Os conselhos sábios do Mentor e o companheirismo dos restantes membros do grupo fizeram o resto, e apesar das dores a memória que guardo até hoje é de um tempo muitíssimo bem passado, vivido plenamente no presente. Apreciando cada vista, cada golo de água, cada gargalhada e cada mágoa da vida partilhada entre os participantes. A cerveja gelada numa tasquinha numa curva do caminho. O cheiro dos carvalhos nas florestas. O fantástico almoço em Bendoiro ou a inesquecível recepção de D. Manolo em Pazo de Galegos e o não menos inesquecível Alvarinho produzido pelo seu filho. 

E de repente estava a chegar a Santiago. O sentimento de conquista e dever cumprido mistura-se com a vontade de que durasse mais. Muito mais. Que tivesse ainda toda a semana de caminhada pela frente. Que não tivesse que dizer já adeus aos novos amigos que são já grandes amigos. Que em vez de voltar à vida normal pudesse continuar a andar o resto da vida, porque nada me parece mais natural.
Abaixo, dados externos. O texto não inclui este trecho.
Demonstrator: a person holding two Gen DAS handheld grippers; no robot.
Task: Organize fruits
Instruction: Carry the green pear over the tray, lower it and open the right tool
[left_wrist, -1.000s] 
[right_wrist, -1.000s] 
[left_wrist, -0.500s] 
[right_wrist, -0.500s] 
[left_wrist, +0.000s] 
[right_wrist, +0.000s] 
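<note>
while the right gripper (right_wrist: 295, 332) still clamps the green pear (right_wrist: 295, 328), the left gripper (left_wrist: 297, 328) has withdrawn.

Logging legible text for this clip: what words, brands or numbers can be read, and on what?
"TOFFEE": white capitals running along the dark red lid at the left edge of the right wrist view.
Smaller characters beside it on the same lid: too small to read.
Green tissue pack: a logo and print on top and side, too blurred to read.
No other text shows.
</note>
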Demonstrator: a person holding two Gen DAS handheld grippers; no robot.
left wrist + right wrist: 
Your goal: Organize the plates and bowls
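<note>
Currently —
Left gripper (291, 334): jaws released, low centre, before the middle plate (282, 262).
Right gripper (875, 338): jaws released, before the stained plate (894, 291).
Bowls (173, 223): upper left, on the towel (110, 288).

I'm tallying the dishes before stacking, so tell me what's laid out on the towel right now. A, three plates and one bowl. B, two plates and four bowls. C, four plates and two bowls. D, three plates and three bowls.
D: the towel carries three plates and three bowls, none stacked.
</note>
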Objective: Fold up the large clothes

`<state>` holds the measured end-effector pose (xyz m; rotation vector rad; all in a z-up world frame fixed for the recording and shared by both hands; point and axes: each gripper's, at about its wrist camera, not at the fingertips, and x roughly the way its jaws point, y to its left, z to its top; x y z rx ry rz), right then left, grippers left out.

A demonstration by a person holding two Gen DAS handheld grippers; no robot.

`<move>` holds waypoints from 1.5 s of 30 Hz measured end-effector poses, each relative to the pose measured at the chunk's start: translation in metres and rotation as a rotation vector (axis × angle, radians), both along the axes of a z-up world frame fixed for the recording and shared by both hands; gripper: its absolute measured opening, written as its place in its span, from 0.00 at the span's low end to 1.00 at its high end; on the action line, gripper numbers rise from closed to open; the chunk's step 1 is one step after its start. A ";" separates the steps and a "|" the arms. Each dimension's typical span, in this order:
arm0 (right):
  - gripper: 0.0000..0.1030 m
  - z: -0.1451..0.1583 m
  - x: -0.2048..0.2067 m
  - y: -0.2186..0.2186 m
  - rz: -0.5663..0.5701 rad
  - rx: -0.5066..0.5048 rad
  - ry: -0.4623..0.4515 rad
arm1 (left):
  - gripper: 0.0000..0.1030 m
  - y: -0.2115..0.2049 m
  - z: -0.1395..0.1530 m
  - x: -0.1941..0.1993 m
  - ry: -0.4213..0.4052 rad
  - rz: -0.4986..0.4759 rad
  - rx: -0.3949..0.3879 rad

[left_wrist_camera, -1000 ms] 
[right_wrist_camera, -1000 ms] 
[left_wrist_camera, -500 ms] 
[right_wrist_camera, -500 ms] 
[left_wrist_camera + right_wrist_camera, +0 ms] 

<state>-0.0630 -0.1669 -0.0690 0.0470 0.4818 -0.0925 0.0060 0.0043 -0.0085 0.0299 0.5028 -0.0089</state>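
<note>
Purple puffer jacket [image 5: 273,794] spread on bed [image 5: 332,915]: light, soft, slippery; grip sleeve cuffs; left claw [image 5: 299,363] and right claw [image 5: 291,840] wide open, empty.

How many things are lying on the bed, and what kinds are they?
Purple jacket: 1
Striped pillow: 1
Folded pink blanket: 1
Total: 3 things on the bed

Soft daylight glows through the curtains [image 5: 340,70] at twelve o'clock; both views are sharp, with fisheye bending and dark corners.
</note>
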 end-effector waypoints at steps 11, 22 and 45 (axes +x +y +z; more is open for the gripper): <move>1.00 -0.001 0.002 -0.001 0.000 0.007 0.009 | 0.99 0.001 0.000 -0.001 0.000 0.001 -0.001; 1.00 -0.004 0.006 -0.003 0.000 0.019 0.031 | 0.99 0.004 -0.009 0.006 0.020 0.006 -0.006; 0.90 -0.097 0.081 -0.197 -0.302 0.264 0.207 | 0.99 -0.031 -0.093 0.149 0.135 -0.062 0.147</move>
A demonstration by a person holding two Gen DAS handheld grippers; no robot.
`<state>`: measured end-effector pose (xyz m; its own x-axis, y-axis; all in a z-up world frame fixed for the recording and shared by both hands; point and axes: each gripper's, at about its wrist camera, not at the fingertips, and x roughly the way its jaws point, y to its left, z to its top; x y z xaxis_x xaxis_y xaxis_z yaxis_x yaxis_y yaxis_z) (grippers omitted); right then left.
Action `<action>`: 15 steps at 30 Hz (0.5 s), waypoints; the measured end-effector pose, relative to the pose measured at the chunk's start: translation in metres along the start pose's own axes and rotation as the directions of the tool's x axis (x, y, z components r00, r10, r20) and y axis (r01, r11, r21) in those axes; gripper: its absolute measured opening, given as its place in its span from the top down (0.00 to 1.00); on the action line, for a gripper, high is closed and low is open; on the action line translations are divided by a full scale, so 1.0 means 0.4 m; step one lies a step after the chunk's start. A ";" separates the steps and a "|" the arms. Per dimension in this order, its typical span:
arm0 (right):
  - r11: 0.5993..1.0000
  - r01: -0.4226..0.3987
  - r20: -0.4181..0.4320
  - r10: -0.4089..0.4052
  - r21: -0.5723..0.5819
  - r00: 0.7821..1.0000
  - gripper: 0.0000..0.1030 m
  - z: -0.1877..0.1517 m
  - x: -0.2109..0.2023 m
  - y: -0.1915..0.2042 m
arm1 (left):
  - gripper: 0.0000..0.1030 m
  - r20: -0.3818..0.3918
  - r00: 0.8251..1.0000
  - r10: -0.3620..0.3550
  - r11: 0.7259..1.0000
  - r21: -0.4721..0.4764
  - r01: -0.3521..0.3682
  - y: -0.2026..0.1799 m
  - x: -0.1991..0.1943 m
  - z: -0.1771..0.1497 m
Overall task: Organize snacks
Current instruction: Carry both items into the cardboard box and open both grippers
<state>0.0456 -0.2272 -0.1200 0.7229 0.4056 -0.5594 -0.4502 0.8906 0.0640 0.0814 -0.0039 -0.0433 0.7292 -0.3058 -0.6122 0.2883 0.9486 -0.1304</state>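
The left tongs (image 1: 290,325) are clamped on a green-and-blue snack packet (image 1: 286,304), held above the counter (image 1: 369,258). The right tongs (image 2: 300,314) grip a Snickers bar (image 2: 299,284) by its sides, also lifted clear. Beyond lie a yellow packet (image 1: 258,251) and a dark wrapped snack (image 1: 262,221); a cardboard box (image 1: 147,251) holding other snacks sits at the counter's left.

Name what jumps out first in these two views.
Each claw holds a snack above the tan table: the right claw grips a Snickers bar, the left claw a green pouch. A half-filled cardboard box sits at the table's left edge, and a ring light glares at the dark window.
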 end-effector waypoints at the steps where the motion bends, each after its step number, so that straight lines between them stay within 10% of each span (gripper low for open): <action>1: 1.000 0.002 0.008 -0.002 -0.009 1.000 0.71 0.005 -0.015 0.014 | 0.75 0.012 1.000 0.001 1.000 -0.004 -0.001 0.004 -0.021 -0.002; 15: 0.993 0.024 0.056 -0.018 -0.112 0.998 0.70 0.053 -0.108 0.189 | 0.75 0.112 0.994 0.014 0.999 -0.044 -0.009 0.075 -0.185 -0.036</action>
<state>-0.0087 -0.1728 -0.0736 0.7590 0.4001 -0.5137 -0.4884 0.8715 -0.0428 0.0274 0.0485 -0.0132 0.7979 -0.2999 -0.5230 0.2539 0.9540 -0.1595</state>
“O Camiño que mudou a minha vida”
“O Camiño que mudou a minha vida” créditos: Nuno Fernandes

E o melhor é que continuo a andar, pois acabo o caminho com um plano de acção que me conduz à melhor versão de mim mesmo.

E continuo a partilhar as minhas conquistas e os meus desafios com os meus companheiros de Camiño pelo grupo do WhatsApp.

E conto com o Mentor para me dar uma mão quando preciso. E voltei a fazer o mesmo e outros caminhos, tomando nas minhas mãos a decisão de escolher o caminho menos procurado, mas que mais me torna feliz e realizado.